When you reach the line containing "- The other", include it and stop; until then, return each line of the material exactly, starting with the first.

= = = =

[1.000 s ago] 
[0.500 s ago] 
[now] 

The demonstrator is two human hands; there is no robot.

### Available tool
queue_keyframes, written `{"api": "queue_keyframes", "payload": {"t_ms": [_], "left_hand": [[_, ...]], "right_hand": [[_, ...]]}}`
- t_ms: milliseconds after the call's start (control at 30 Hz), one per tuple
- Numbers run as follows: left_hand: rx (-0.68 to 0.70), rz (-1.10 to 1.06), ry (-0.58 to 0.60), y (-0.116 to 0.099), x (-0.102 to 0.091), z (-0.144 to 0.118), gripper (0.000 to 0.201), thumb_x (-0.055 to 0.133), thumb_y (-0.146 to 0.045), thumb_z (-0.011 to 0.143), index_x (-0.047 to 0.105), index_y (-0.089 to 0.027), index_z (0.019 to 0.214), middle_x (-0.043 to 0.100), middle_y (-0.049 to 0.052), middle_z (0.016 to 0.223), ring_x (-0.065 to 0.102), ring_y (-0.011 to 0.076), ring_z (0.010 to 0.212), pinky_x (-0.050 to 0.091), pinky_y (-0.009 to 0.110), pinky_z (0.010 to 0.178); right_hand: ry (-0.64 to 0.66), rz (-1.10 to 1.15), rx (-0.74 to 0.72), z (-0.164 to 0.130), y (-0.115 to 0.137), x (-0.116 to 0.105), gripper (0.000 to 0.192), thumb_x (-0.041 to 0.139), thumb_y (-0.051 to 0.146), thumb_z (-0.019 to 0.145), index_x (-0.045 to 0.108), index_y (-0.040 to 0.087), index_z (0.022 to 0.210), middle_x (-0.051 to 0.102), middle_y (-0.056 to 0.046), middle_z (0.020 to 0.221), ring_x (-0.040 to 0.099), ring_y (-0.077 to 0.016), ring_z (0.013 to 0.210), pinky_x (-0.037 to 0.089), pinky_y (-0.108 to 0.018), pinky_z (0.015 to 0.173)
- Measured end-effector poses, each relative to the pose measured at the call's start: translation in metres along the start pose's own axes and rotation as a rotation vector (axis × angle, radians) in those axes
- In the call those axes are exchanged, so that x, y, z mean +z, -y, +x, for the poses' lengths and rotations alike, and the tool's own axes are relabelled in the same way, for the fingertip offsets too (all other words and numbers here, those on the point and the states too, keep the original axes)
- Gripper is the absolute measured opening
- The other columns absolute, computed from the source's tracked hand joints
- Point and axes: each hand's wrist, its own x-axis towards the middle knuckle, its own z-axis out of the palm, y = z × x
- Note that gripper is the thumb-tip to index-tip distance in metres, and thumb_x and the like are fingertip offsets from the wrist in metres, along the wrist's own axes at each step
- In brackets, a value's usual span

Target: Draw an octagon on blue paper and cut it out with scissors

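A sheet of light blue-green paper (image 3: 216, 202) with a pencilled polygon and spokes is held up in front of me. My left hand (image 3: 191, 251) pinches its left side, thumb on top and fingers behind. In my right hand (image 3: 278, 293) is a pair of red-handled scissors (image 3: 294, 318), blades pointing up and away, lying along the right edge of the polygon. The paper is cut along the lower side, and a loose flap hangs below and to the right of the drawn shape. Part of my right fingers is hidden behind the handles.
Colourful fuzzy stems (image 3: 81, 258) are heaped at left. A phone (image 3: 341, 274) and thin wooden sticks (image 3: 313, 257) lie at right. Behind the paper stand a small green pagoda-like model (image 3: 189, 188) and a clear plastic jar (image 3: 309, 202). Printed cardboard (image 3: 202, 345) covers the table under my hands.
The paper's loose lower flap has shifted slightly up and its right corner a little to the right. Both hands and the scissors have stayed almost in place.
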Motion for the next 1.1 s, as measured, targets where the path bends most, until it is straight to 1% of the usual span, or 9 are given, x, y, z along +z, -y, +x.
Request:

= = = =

#### ANSWER AREA
[1.000 s ago] 
[0.500 s ago] 
[now] 

The demonstrator is two human hands; there is no robot.

### Available tool
queue_keyframes, written `{"api": "queue_keyframes", "payload": {"t_ms": [_], "left_hand": [[_, ...]], "right_hand": [[_, ...]]}}`
- t_ms: milliseconds after the call's start (control at 30 Hz), one per tuple
- Numbers run as follows: left_hand: rx (-0.68 to 0.70), rz (-1.10 to 1.06), ry (-0.58 to 0.60), y (-0.116 to 0.099), x (-0.102 to 0.091), z (-0.144 to 0.118), gripper (0.000 to 0.201), thumb_x (-0.055 to 0.133), thumb_y (-0.146 to 0.045), thumb_z (-0.011 to 0.143), index_x (-0.047 to 0.105), index_y (-0.089 to 0.027), index_z (0.019 to 0.214), middle_x (-0.043 to 0.100), middle_y (-0.049 to 0.052), middle_z (0.016 to 0.223), ring_x (-0.065 to 0.102), ring_y (-0.011 to 0.076), ring_z (0.010 to 0.212), pinky_x (-0.050 to 0.091), pinky_y (-0.009 to 0.110), pinky_z (0.010 to 0.178); right_hand: ry (-0.64 to 0.66), rz (-1.10 to 1.15), rx (-0.74 to 0.72), z (-0.164 to 0.130), y (-0.115 to 0.137), x (-0.116 to 0.105), gripper (0.000 to 0.192), thumb_x (-0.041 to 0.139), thumb_y (-0.051 to 0.146), thumb_z (-0.019 to 0.145), index_x (-0.045 to 0.108), index_y (-0.040 to 0.087), index_z (0.022 to 0.210), middle_x (-0.051 to 0.102), middle_y (-0.056 to 0.046), middle_z (0.020 to 0.221), ring_x (-0.040 to 0.099), ring_y (-0.077 to 0.016), ring_z (0.013 to 0.210), pinky_x (-0.037 to 0.089), pinky_y (-0.108 to 0.018), pinky_z (0.015 to 0.173)
- Measured end-effector poses, each relative to the pose measured at the call's start: translation in metres along the start pose's own axes and rotation as a rotation vector (axis × angle, radians) in those axes
- In the call those axes are exchanged, so that x, y, z mean +z, -y, +x, for the poses' lengths and rotations alike, and the tool's own axes are relabelled in the same way, for the fingertip offsets too (all other words and numbers here, those on the point and the states too, keep the original axes)
- Gripper is the absolute measured opening
- The other columns absolute, computed from the source's tracked hand joints

The exercise requires no additional content.